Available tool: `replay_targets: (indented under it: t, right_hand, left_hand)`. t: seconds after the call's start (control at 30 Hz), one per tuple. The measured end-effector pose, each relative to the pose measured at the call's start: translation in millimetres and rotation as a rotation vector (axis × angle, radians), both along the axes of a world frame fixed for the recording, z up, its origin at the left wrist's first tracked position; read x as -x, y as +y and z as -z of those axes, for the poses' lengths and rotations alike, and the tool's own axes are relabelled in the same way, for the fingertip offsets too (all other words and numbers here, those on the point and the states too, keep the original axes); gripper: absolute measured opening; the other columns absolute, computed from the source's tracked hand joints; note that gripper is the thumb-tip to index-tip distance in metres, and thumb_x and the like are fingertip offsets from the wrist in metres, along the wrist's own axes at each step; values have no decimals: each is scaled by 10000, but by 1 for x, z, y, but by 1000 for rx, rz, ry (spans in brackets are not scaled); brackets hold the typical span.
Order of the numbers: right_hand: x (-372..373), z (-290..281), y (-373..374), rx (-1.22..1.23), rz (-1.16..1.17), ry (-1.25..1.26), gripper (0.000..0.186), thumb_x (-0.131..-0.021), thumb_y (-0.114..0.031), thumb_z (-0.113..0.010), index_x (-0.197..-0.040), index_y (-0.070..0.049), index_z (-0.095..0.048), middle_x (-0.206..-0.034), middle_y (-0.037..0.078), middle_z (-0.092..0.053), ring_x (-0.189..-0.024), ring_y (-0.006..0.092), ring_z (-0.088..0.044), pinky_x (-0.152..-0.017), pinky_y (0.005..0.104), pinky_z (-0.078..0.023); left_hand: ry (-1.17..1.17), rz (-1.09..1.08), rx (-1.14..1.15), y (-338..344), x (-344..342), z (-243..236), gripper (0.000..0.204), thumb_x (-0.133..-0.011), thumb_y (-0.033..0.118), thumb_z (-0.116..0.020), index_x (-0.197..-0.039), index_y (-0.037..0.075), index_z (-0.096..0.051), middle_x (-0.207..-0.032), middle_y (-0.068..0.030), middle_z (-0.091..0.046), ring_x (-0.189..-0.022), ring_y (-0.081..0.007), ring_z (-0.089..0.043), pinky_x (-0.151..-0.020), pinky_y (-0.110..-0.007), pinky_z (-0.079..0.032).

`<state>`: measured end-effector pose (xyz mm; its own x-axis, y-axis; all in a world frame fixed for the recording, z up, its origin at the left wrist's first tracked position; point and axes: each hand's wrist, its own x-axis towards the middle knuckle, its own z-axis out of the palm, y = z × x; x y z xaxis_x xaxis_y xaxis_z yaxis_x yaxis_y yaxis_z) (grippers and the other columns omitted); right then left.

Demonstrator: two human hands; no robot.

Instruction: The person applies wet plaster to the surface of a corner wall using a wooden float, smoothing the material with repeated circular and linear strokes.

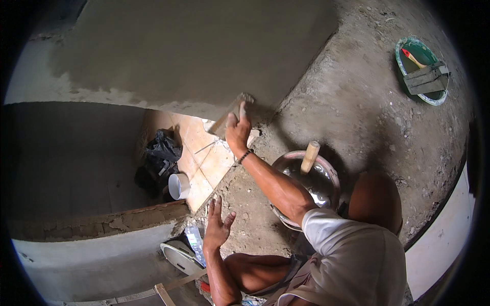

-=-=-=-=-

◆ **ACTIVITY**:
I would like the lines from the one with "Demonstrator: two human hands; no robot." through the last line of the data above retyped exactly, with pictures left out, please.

◆ **RESPONSE TO THE EXERCISE**:
Demonstrator: two human hands; no robot.

Instruction: The person applies wet plaster to the surface of a corner wall using a wooden float, smoothing the material with repeated circular and linear strokes.

No further answer is needed.